Bogosian has never quite been the player he’s paid to be on this team. Two years ago he was at risk of being traded as a toxic and possibly failed prospect. His season last year followed very closely to Ron Hainsey’s (his partner) by numbers, but his process looked much better (including his massive hits and huge slap shot, and that confident, ice-eating stride of his).
He’s been injured in every professional season, and has never managed a positive corsi number, despite mostly easy minutes (aside from last season). I think the logic went that since he played the toughs last year and looked the part on a revolving door blue line, a better partner and an easier assignment this year would mean he spent more time in the offensive zone than the defensive. It hasn’t happened yet by math. By eye, he still looks like a player, and he’s down to one or two brain cramps a game while still just 24 years old. 
Byfguglien, meanwhile, has a sort of different statistical quirk. Currently, he’s the worst player on the team for on-ice save %. Many hockey numbers people say that on-ice shooting % and save % equal out over time, that they bounce up and down with luck as the primary determinant. They might say Byfuglien’s .892 is only a puck bounce away from Trouba’s .894 and Clitsome’s .900. 

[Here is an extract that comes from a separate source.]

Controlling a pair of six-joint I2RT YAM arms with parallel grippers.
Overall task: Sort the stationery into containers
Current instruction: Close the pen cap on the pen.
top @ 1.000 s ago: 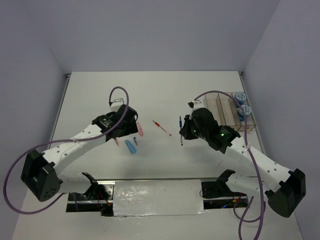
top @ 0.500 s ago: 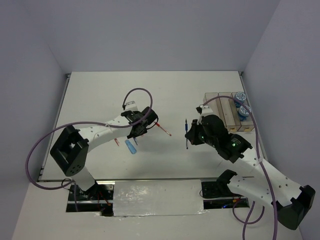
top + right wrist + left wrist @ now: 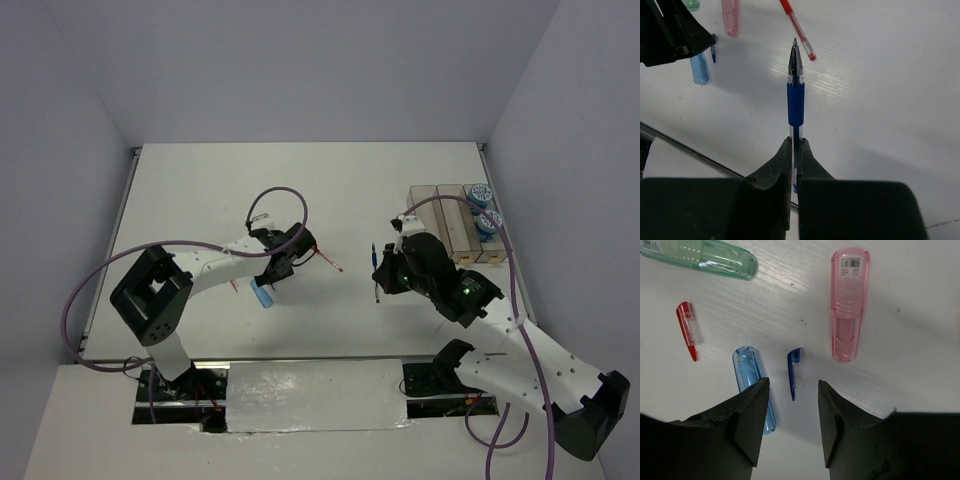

The problem with that analysis is that we’ve just named the Jets’ three most turnover prone defenders. And Dustin Byfuglien has been the team’s worst in that category three out of his four years on defence. In fact, where Bogosian’s trouble is his gap work and how easily he gives up the blue line (hence shot attempts against), Byfuglien’s trouble is dangerous turnovers, which common sense would tell us leads to a higher rate of goals against. 
Overall, Byfuglien is -24 over the last 4 seasons. I know many people point to that as a sign that no matter how much he scores, he’s giving up more. At the same time, Tobias Enstrom is -17. Erik Karlsson is -16. Mark Streit is -44. Defenders on mediocre or bad teams are minus players, unavoidably. I believe it’s a function of poor goaltending and limited support.
This season, Byfuglien’s goals against rate spikes when he’s paired with Clitsome or Pardy (though it’s been a very small sample with Pardy). Buf’s goals against rate drops by half a goal per 20 minutes when paired with Enstrom instead of Clitsome. You can argue the number remains too high (0.86 goals against per 20), but there’s no way to quantify how another defender would do in his place.
Looking at the chart above, I don’t see how Bogosian and Trouba are ready to take over that top spot. Moreover, there is absolutely no reasonable argument that either defender – or anyone else on the Jets roster – could produce as many points for as Byfuglien has., and Jets don’t have an over-abundance of scoring. 
So the question is, do we want to trade our Kris Letang or Erik Karlsson? Because that’s the caliber of player we’re talking about.  

Sum it Up

I used this opportunity to talk about Dustin Byfuglien, but more broadly, how the coach uses his defenders shows us just how badly the team needs a Mark Stuart-like player who is effective against tougher competition. That Noel gives his offensive zone starts to defensive specialist Adam Pardy means all of Trouba, Enstrom, Bygulien, and Bogosian are off the ice during a chance to score. That Mark Stuart is getting buried against easy opponents means the mistake prone Buf and Clitsome are left to play against players who will make them pay (especially with the Jets questionable goaltending). 
We could expect changes – sitting Mark Stuart and different zone starts to help Trouba and take advantage of offensive opportunities – but it’s up the GM Kevin Cheveldayoff to furnish his coach a better version of Mark Stuart to make this thing work.